Update README.md with training details (#1637)

Paschalis · web-flow · commit a9f27eb11d83 · 2024-09-26T16:29:42.000+03:00
diff --git a/training/README.md b/training/README.md
@@ -1,3 +1,120 @@
-A proper simple setup to train a Vosk model
+# Vosk API Training
 
-More documentation later
+This directory contains scripts and tools for training speech recognition models using the Kaldi toolkit.
+
+## Table of Contents
+
+1. [Overview](#overview)
+2. [Directory Structure](#directory-structure)

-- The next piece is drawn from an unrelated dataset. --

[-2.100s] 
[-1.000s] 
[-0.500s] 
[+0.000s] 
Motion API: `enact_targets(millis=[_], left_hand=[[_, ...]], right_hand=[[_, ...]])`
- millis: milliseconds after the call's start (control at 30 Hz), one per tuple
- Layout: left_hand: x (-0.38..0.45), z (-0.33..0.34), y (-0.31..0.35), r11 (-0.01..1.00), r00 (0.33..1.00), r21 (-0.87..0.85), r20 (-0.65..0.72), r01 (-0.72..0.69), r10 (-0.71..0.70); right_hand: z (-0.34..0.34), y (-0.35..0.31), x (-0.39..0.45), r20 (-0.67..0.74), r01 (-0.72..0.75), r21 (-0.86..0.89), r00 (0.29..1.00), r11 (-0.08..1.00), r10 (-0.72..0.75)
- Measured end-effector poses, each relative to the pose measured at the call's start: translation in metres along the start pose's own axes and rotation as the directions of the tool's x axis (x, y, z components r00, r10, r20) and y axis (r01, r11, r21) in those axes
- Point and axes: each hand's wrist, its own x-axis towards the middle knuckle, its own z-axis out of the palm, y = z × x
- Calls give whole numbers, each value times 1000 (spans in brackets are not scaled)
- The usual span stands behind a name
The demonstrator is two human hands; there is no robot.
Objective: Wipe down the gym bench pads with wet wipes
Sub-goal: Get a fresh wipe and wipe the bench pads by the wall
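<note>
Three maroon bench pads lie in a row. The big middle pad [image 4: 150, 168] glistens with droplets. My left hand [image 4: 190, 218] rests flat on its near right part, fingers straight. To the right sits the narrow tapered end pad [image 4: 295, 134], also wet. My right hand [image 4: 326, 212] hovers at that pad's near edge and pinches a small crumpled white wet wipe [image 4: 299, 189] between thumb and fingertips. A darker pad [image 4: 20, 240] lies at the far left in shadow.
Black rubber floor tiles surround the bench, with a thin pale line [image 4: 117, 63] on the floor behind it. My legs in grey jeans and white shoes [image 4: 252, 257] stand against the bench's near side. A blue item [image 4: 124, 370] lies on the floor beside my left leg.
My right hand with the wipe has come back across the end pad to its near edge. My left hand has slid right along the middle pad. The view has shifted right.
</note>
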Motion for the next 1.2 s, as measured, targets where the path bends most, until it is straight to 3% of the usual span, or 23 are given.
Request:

+3. [Installation](#installation)
+4. [Training Process](#training-process)
+    - [Data Preparation](#data-preparation)
+    - [Dictionary Preparation](#dictionary-preparation)
+    - [MFCC Feature Extraction](#mfcc-feature-extraction)
+    - [Acoustic Model Training](#acoustic-model-training)
+    - [TDNN Chain Model Training](#tdnn-chain-model-training)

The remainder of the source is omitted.